**TASK TO COMPLETE**
When copying the data below, keep only the lines from the one with "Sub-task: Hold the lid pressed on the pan" through the one with "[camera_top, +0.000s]", word for word, and skip the pictures.

**EXTRACTED ENTRIES**
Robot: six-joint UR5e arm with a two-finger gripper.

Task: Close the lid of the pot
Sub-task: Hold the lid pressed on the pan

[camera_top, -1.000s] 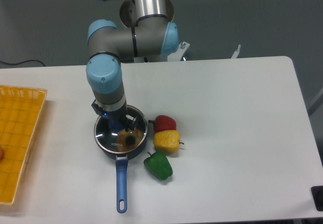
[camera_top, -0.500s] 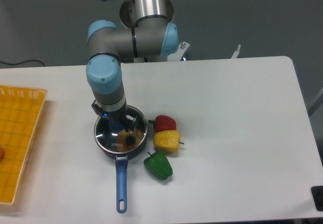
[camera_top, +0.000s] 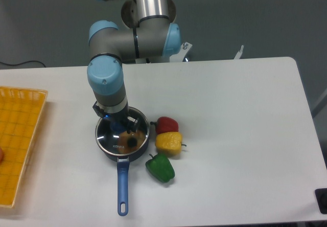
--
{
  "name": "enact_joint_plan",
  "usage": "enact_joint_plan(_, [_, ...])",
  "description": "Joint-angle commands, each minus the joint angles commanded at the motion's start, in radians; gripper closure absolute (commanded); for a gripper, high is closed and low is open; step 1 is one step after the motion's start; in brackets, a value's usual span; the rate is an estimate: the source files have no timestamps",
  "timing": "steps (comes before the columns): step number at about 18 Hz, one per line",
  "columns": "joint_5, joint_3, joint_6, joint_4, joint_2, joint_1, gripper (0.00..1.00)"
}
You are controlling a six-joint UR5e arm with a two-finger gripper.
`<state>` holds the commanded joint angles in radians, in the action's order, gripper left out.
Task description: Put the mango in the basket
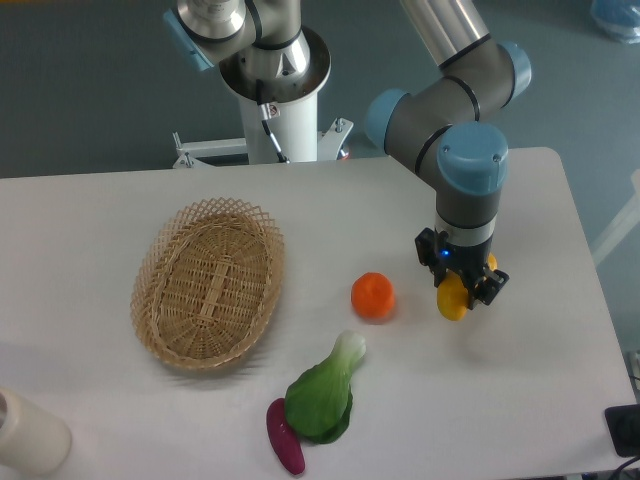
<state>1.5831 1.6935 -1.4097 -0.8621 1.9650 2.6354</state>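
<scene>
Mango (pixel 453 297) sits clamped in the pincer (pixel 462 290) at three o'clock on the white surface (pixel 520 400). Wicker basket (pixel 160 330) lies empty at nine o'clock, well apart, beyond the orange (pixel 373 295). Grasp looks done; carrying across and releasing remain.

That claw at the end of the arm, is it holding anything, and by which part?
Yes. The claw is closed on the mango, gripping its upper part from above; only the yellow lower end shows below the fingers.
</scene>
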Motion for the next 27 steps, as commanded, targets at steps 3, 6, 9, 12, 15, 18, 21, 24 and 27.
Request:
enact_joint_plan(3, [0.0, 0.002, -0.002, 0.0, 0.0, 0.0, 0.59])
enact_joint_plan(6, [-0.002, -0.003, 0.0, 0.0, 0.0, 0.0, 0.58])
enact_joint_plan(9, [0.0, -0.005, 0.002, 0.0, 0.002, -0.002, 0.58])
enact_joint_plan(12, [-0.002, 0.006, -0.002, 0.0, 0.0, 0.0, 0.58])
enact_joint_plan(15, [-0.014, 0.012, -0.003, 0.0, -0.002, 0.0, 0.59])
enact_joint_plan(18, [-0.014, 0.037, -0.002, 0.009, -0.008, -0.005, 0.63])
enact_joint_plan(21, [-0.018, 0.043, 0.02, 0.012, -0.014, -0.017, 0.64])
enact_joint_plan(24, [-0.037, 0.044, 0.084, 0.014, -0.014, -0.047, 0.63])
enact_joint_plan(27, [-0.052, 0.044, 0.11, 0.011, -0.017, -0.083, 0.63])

**SOLUTION FOR THIS TASK**
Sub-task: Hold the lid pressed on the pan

[camera_top, -1.000s] 
[camera_top, -0.500s] 
[camera_top, +0.000s] 

No additional response is needed to complete this exercise.